2025 Volume 11 Issue 1 Article ID: cr.25-0143
INTRODUCTION: SDH-deficient GIST is a part of WT GIST that constitutes approximately 10% of gastric GISTs and has no mutation of proto-oncogene receptor tyrosine kinase or PDGFR-α. In this paper, we present 2 cases of juvenile WT gastric GIST with SDH deficiency: a woman who underwent initial surgical treatment in junior high school and subsequently underwent 2 surgical treatments, and a man with lymph node metastasis who underwent distal gastrectomy with lymphadenectomy.
CASE PRESENTATION: The 1st case was a woman who was diagnosed with gastric GIST and underwent distal gastrectomy at another institution when she was in junior high school.
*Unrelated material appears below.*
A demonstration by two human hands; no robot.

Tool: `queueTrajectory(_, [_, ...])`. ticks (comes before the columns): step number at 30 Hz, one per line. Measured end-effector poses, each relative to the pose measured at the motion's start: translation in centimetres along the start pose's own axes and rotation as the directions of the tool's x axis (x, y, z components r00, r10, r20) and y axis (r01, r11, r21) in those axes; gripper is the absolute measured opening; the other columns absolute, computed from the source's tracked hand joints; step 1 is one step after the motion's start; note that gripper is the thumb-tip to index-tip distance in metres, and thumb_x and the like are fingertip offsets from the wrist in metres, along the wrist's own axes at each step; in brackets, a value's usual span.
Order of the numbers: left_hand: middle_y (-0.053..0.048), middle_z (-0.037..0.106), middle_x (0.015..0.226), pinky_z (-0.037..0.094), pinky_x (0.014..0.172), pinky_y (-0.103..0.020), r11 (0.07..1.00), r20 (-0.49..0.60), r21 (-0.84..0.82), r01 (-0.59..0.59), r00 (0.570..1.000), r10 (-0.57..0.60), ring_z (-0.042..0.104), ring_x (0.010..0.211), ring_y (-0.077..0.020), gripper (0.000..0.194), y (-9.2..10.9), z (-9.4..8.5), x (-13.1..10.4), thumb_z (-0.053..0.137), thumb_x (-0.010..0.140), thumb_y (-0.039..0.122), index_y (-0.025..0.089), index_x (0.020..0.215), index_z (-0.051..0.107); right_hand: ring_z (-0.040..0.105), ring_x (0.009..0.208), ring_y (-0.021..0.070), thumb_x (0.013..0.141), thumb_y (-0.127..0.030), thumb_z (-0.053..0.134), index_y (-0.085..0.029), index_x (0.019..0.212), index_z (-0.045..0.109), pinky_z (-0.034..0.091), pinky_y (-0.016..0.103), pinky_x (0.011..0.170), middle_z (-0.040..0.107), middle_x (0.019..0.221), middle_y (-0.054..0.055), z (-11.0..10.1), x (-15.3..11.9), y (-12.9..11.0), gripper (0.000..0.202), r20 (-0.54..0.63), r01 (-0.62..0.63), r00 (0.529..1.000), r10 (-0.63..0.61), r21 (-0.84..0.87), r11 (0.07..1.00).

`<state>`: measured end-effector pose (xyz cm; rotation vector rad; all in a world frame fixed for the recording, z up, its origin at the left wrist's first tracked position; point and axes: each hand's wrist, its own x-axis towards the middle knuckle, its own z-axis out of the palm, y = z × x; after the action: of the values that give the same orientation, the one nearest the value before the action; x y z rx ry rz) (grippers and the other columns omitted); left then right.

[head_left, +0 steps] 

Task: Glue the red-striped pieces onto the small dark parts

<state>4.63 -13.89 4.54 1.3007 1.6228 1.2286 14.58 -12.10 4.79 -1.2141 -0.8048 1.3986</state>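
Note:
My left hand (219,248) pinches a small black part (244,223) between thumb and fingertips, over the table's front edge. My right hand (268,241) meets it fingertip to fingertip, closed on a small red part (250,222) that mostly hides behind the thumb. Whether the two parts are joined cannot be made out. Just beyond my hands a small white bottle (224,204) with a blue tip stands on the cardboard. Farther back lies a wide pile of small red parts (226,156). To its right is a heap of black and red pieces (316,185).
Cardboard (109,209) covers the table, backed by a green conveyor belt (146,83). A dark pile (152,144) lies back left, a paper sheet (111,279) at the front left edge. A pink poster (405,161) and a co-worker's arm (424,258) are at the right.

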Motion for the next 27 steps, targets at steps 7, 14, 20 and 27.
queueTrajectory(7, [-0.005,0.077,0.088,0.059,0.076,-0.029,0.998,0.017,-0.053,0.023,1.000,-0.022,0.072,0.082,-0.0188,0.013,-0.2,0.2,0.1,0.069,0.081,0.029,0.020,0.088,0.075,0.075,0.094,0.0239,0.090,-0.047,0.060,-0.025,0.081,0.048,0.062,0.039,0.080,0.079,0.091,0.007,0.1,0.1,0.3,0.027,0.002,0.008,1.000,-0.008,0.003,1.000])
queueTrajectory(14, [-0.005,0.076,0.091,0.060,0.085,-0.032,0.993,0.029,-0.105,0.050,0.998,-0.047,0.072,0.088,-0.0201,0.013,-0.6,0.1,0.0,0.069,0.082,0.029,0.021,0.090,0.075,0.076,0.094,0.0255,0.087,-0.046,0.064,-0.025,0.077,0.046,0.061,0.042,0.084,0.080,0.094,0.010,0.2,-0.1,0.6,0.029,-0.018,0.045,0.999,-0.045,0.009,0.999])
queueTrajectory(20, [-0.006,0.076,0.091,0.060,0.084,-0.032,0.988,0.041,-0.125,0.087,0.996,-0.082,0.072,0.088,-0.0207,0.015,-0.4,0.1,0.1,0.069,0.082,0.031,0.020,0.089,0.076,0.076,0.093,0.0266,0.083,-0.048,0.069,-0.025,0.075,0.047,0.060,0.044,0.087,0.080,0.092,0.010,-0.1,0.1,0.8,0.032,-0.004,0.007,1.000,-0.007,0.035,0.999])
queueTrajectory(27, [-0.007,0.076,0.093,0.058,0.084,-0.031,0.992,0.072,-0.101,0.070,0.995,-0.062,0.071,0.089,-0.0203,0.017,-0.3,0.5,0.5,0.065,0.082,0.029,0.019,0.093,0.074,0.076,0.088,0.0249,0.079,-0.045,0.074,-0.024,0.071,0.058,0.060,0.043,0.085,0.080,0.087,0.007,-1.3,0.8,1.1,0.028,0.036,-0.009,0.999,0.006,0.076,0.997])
And she was diagnosed with gastric GIST again at our institution after a close examination for anemia and underwent laparoscopic partial gastrectomy. Two years ago, a GIS revealed another multiple gastric GIST in the remnant stomach, and a total remnant gastrectomy with lymphadenectomy was performed. The 2nd case was a man who was diagnosed with gastric GIST after a thorough examination of the cause of anemia. A 30-mm gastric GIST was found in the antrum, and a distal gastrectomy with lymphadenectomy was performed in this case as well. Pathological findings showed a metastatic lymph node in the subpyloric region.
CONCLUSIONS: Lymphadenectomy may be needed to improve the prognosis of juvenile GIST patients without distant metastasis because SDH-deficient GIST is more frequent in the younger generation, and SDH-deficient GIST has a higher frequency of lymph node metastasis.
alpha-smooth muscle actin
DOGdiscovered on GIST
EUSendoscopic ultrasound
GISupper gastrointestinal endoscopy
GISTgastrointestinal stromal tumor
HPFhigh-power fields
PDGFR-αplatelet-derived growth factor receptor-alpha
SDHsuccinate dehydrogenase
SDHAsuccinate dehydrogenase subunit A
SDHBsuccinate dehydrogenase subunit B
SMTsubmucosal tumor
WTwild type
In GISTs, the proto-oncogene receptor tyrosine kinase (known as KIT, c-KIT, or CD117) is found in 75%–85% of the cases, and PDGFR-α mutations in about 10%. The remaining 10% have neither c-KIT nor PDGFR-α mutations, so-called WT-GISTs. Of these, 1%–2% are neurofibromatosis type 1 patient-related GISTs,1) 2%–5% are GISTs with SDHB gene abnormalities,2) 1% are GISTs with BRAF gene mutations,3) and a few percent have no mutations in any of the above genes. Many GISTs occur in older adults, but SDH-deficient GISTs usually present before the age of 40 years in females and have characteristic features including multinodular, multifocal, and occasionally lymph node metastasis.4) Standard GIST therapies (tyrosine kinase inhibitors) are less efficacious in SDH-deficient GISTs.5)
Herein, we report 1 male and 1 female SDH-deficient GIST who underwent robotic gastrectomy with systematic lymphadenectomy similar to gastrectomy for gastric cancer after preoperative suspicion of WT-GIST.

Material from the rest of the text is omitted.